[Start of section]

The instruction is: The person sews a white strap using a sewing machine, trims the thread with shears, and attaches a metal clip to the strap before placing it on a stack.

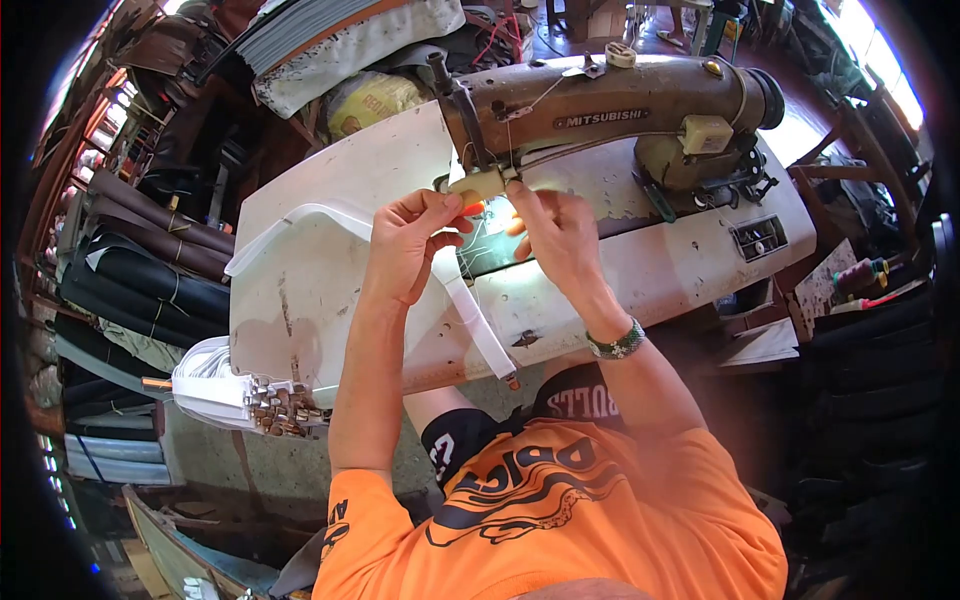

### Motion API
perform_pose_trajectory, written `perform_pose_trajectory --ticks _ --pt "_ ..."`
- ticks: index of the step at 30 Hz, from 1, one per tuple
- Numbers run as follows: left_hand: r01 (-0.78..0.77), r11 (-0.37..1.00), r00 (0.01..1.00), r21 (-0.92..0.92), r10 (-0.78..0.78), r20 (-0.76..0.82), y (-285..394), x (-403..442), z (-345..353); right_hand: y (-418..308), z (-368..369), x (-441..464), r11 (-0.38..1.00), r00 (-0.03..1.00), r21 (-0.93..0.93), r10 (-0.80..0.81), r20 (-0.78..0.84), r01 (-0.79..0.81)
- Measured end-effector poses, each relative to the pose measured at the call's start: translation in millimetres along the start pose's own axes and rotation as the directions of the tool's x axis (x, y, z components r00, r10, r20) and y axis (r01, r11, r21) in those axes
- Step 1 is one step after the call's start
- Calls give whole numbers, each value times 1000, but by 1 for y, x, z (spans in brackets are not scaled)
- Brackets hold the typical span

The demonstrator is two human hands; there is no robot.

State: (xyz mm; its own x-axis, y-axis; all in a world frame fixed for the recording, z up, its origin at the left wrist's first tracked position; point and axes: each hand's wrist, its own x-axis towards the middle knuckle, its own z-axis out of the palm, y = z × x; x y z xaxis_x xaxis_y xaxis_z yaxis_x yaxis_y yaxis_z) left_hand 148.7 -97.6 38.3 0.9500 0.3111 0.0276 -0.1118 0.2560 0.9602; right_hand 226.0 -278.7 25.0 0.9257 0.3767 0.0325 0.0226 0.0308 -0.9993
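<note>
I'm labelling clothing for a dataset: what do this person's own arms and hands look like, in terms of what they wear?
The left hand and right hand show no gloves. A dark green-and-white patterned bracelet circles the right wrist; none shows on the left. The left sleeve is short and orange, with dark lettering only partly readable.

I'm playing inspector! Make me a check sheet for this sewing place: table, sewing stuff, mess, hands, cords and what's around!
Surface: white tabletop, stained and chipped.
Job's things: sewing machine marked MITSUBISHI; white strap lying on the tabletop.
Clutter: bundle of white straps with metal-looking ends at the tabletop's left edge.
Hands: left hand and right hand close together at the sewing machine's needle end; grip unclear.
Cables: thin cord on the sewing machine's right end.
Surroundings: dark rolls of material at left.
</note>
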Motion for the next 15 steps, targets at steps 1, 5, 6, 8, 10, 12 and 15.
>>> perform_pose_trajectory --ticks 1,5,6,8,10,12,15 --pt "6 1000 1000 6 -6 7 0 0 -2 2 1 2 999 1000 43 -9 9 9" --pt "33 999 999 32 -33 -2 3 -11 -13 7 3 5 997 1000 80 -14 -2 14" --pt "35 999 999 40 -34 -13 5 -14 -17 5 3 5 998 1000 57 -13 -15 14" --pt "25 994 997 103 -17 -79 9 -28 -26 20 6 5 979 977 -102 -185 -106 175" --pt "17 982 993 189 6 -120 13 -43 -39 28 8 5 928 933 -232 -329 -148 291" --pt "-20 973 988 231 55 -145 16 -61 -45 29 8 3 871 887 -324 -433 -158 368" --pt "-53 958 977 283 108 -183 19 -92 -56 17 2 -22 829 903 -431 -424 -70 356"
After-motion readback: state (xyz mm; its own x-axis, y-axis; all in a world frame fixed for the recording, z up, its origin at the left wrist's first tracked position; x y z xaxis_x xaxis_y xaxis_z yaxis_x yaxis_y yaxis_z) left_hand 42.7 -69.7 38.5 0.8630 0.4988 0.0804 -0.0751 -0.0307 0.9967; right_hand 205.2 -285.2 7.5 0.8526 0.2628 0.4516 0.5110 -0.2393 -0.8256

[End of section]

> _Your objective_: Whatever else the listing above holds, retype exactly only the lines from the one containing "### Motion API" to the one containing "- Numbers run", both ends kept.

> _Output of the exercise_:
### Motion API
perform_pose_trajectory, written `perform_pose_trajectory --ticks _ --pt "_ ..."`
- ticks: index of the step at 30 Hz, from 1, one per tuple
- Numbers run as follows: left_hand: r01 (-0.78..0.77), r11 (-0.37..1.00), r00 (0.01..1.00), r21 (-0.92..0.92), r10 (-0.78..0.78), r20 (-0.76..0.82), y (-285..394), x (-403..442), z (-345..353); right_hand: y (-418..308), z (-368..369), x (-441..464), r11 (-0.38..1.00), r00 (-0.03..1.00), r21 (-0.93..0.93), r10 (-0.80..0.81), r20 (-0.78..0.84), r01 (-0.79..0.81)

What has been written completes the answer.